Long ago (it now seems long ago) the idea of alternative assessments for showing evidence of science learning held sway (well, some).  In Minnesota they were used in the Minnesota Graduation Standards known as the Profile of Learning, a program with a short shelf-life.

Among the national leaders were the late Grant Wiggins and Jay McTighe who wrote a useful book which is described on the website of Wiggins's consulting firm Authentic Design. It is about designing lessons for understanding based on the idea that "performance is the key to understanding."  These kinds of lessons demand that we start backwards from what would be evidence of understanding, revealing performance tasks, criteria to distinguish work and likely student misunderstandings, including checking for them before the lesson is designed.

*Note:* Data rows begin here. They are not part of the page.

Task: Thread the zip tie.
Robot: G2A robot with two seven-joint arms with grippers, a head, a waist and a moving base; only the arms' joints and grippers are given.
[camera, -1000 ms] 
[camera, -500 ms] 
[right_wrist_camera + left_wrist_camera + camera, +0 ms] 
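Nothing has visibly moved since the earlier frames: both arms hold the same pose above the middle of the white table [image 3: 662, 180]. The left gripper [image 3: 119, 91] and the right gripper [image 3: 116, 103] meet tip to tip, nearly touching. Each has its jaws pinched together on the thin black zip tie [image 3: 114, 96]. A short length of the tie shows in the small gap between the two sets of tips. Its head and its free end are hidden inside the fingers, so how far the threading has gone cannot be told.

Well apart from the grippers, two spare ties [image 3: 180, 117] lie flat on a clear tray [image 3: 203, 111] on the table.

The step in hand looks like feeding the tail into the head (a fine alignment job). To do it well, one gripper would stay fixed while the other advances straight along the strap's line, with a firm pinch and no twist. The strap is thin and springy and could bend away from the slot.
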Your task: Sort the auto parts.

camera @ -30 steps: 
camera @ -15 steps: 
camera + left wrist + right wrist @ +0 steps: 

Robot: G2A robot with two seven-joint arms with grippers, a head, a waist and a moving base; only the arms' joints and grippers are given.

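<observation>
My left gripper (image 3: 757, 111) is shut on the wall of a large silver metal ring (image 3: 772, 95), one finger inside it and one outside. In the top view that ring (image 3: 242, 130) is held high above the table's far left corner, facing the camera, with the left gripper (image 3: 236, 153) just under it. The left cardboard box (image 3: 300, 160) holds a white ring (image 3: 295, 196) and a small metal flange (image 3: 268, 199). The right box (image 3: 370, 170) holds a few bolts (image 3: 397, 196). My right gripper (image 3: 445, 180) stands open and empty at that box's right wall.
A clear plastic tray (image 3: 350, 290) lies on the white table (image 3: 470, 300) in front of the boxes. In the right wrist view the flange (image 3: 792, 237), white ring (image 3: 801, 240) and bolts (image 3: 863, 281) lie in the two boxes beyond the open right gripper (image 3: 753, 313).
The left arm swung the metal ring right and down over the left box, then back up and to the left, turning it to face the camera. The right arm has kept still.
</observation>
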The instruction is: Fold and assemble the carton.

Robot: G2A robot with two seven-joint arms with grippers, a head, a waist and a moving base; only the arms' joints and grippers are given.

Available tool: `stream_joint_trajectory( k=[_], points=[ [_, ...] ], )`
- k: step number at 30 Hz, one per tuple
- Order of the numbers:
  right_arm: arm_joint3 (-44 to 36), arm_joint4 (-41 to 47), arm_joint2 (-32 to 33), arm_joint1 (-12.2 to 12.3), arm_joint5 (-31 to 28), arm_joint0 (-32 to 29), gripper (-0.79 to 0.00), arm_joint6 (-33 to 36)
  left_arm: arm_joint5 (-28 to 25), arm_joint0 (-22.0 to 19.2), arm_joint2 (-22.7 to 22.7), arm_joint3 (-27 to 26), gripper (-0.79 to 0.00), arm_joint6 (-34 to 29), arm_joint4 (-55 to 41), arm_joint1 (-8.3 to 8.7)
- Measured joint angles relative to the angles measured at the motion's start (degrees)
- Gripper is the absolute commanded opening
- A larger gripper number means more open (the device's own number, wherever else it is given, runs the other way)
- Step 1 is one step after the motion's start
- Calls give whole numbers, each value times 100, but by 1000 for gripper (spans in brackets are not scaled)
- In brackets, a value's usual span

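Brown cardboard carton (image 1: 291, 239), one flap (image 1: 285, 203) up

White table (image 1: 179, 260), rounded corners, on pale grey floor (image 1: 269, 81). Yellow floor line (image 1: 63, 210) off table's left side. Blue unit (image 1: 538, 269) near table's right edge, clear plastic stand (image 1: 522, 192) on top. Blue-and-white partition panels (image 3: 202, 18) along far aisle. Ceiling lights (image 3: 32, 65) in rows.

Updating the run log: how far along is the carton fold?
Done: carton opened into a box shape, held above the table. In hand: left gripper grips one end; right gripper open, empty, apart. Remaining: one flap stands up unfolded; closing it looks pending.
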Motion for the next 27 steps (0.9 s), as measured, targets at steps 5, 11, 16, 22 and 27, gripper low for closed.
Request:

I'm reminded of such tasks when I think about dance, music and photography.  When I attend an artist's openings, I always hope that there will be an artist's statement. I want them to help me enter the work but also to help me think about it more deeply. I would like to know how the artist was thinking about the art in the kinds of ways that Wiggins and McTighe describe in their very useful book.

And when I read Deborah Coen's review of the March 2015 dance performance at the American Museum of Natural History, knowing "stuff" such as context, history, concepts in science and dance, staging etc., adds to the mystery, pleasure and delight of learning about this world.